- What is required -
Restate word for word the lines of the material below, from the line with "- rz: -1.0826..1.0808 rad" to the line with "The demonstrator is", both lines included, and no others.

- Recorded data -
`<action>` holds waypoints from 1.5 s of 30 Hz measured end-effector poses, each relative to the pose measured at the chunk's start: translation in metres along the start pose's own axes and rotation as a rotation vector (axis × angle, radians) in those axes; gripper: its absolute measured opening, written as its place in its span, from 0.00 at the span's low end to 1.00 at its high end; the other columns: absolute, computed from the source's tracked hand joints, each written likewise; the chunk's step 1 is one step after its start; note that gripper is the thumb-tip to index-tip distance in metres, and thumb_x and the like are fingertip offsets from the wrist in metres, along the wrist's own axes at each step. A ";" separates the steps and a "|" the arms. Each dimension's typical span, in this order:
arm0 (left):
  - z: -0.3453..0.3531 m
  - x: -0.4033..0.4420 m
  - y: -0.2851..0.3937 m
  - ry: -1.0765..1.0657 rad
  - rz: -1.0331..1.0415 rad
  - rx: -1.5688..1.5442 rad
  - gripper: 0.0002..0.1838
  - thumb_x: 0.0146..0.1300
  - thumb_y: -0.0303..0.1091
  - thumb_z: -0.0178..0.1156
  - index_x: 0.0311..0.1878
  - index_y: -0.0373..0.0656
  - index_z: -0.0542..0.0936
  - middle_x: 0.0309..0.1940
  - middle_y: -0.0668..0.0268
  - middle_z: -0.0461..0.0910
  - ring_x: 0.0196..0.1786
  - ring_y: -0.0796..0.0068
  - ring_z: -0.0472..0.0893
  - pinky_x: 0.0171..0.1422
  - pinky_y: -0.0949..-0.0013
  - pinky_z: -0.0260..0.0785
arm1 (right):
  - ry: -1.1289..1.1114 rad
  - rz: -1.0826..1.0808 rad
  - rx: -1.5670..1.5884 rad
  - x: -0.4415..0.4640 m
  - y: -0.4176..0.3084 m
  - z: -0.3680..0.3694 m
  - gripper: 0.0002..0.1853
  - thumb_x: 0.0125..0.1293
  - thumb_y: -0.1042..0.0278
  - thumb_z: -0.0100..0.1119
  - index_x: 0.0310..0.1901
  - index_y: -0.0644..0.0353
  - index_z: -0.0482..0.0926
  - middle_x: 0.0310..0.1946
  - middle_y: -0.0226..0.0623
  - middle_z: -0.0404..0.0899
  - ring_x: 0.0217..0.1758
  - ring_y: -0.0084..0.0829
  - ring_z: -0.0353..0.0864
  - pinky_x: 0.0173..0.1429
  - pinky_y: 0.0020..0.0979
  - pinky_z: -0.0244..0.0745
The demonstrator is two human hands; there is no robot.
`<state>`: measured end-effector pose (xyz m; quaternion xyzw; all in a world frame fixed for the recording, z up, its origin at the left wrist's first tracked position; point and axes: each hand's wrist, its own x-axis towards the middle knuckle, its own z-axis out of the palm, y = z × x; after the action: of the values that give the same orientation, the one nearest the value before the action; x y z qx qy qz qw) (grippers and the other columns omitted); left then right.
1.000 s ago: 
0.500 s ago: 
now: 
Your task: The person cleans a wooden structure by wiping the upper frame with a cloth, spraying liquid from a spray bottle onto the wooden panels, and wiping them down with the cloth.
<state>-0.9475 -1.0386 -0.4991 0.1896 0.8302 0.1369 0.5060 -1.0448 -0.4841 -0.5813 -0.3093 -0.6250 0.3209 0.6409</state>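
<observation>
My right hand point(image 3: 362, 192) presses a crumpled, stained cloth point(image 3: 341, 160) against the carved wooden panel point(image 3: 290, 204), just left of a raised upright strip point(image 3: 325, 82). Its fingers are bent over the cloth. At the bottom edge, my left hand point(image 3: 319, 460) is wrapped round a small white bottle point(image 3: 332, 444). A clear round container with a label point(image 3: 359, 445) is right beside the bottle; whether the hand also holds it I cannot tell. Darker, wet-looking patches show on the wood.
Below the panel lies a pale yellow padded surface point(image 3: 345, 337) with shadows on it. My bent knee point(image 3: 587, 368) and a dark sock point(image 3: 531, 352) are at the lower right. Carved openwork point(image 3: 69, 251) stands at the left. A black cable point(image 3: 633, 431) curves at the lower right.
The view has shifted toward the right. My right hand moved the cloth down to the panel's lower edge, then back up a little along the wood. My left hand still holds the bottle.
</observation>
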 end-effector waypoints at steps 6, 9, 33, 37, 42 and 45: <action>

- Result of the task -
  - rz: -1.0826..1.0808 rad
  - rx: -1.5670..1.5884 rad
  - x: -0.4415..0.4640 m
  - y: -0.4176..0.3084 m
  - z: -0.3680..0.3694 m
  - gripper: 0.0002..0.1853
  - thumb_x: 0.0125..0.1293
  - thumb_y: -0.1042..0.0278
  - thumb_z: -0.0100..0.1119
  - index_x: 0.0310..0.1901
  - index_y: -0.0644..0.0353
  - index_z: -0.0482..0.0926
  - middle_x: 0.0310..0.1946
  - middle_y: -0.0226..0.0623
  - middle_z: -0.0404..0.0899
  - ring_x: 0.0217..0.1758
  - ring_y: -0.0084..0.0829
  - ring_z: -0.0353..0.0864
  - pinky_x: 0.0173..0.1429
  - pinky_y: 0.0020..0.0979
  - pinky_z: -0.0244..0.0745
The demonstrator is two human hands; there is no robot.

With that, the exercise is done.